Hart is able to offer a remedy for this in his explication of the difference between a habit and a rule. Social habits have only an external, observable aspect to them and breach of habitual conduct will not result in fault attribution but a social rule has two aspects the external and the internal. The internal aspect consists in a critical reflective attitude. Thus a social rule as opposed to a habit involves a critical support for its significance and acceptance with in the group, it involves the word ‘ought’. A breach of a social rule becomes a matter for general concern and fault is attributed it .The internal aspect of a rule then makes sense of the fact that people can follow rules, law, whether or not they are followed by a sanction .
So then it follows that in a society as a bare minimum even if the citizens do not have an internal attitude toward the rules then the officials need to because they through the secondary rules police the primary rules.

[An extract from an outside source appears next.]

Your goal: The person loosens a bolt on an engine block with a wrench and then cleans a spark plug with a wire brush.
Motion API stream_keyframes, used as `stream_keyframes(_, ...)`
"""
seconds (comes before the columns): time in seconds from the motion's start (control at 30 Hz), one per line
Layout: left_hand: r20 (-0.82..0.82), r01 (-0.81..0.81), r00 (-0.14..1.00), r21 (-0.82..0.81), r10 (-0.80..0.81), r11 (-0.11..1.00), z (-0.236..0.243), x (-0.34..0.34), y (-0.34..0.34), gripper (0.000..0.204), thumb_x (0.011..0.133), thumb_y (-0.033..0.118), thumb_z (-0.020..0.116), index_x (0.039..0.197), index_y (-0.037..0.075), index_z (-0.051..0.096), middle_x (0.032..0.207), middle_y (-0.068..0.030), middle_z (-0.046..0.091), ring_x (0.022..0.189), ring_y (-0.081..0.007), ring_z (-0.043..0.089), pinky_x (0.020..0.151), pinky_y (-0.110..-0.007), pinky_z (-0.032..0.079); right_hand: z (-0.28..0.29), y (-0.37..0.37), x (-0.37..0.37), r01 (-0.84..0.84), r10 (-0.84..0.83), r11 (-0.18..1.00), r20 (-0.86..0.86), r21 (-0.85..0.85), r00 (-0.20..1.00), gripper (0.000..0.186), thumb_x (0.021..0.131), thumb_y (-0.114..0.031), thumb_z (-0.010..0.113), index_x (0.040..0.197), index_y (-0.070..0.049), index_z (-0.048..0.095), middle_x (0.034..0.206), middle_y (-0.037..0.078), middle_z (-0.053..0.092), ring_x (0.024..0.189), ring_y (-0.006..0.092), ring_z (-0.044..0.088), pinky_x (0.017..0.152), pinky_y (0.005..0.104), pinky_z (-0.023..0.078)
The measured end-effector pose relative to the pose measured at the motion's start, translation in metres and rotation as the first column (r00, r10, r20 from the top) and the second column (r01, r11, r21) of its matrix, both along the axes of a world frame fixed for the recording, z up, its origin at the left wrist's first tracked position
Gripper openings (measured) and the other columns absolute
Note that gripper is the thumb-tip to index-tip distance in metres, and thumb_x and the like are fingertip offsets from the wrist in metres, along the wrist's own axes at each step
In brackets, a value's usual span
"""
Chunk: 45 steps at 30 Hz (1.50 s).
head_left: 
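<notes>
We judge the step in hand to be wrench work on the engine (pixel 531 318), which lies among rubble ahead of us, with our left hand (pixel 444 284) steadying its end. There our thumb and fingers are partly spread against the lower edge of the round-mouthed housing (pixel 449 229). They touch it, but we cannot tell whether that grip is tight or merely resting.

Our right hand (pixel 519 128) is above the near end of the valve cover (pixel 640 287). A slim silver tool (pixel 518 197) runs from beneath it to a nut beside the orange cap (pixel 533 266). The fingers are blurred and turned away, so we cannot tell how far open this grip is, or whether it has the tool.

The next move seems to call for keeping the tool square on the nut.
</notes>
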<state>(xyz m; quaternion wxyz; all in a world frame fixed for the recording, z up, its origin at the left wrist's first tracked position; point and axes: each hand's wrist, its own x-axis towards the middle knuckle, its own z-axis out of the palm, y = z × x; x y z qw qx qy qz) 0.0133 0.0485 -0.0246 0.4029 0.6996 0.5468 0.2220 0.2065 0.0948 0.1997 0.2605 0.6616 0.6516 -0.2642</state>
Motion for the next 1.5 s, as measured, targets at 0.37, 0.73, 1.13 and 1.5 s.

However that does not mean that the positivism that Hart elucidates is perfect, there are critics to his project none more prominent than Ronald Dworkin. Dworkin rejects Hart’s project for a social fact theory of law because for him law is in fact an interpretive evaluative process. So to answer the question what is law, is to ask how is law used? That for Dworkin is the more relevant question, if law is merely rules then they run out in hard cases and something else must be in action. Dworkin thinks that the law/rules end at the beginning of uncertainty about shared meanings or understandings about the identification of law. And thus a rule theory is inadequate because it does not accommodate for this exercise of principle.
Another line of critics would be those of the American rule scepticism tradition who negate the relevance of rules as really representing what law is, rather rules are bent and manipulated by political considerations.
The validity of these arguments is negated somewhat by defence of Hart by his heir apparent Raz.
Whether Hart was right in all his propositions or whether they merely needed to be added to is debatable, but what is not is that through his hermeneutic enterprise he allowed positivism to reflect a reality that the imperative theories lacked due to their formalist empiricist approach., which is that law as a social institution is about ordering society in a way which facilitates permanent order maintenance, not submission until revolt.